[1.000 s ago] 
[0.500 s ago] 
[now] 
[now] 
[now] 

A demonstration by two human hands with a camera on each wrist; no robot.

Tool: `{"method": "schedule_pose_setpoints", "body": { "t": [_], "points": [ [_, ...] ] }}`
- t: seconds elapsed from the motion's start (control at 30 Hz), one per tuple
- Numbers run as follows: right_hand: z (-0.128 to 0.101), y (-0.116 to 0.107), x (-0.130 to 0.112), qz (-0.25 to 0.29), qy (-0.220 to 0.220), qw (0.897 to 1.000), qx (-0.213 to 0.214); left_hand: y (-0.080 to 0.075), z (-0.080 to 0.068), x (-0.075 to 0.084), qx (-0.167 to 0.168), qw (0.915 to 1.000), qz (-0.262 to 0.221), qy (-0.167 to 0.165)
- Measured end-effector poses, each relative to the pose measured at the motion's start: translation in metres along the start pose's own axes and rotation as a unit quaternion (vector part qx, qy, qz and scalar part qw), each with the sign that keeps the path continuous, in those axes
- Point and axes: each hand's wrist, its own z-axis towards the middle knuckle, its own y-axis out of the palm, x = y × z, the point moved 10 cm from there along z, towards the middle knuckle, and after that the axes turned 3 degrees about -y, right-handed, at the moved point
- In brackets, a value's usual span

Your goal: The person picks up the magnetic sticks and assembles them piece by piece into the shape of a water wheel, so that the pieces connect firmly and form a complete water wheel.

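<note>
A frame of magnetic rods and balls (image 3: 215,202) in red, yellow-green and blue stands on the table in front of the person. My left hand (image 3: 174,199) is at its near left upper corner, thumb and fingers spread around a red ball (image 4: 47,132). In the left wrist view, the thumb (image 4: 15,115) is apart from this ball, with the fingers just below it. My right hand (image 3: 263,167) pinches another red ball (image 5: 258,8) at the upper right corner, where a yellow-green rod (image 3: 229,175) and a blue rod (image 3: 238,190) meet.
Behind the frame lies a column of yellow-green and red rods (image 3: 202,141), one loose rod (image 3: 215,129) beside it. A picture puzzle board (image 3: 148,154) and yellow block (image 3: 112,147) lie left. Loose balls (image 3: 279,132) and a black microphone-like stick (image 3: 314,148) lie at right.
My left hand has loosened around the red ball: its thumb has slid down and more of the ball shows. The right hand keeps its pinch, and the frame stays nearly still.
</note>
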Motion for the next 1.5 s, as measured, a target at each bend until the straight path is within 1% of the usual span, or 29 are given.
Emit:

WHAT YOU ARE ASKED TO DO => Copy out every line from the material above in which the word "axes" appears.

FINISHED EXERCISE =>
- Measured end-effector poses, each relative to the pose measured at the motion's start: translation in metres along the start pose's own axes and rotation as a unit quaternion (vector part qx, qy, qz and scalar part qw), each with the sign that keeps the path continuous, in those axes
- Point and axes: each hand's wrist, its own z-axis towards the middle knuckle, its own y-axis out of the palm, x = y × z, the point moved 10 cm from there along z, towards the middle knuckle, and after that the axes turned 3 degrees about -y, right-handed, at the moved point

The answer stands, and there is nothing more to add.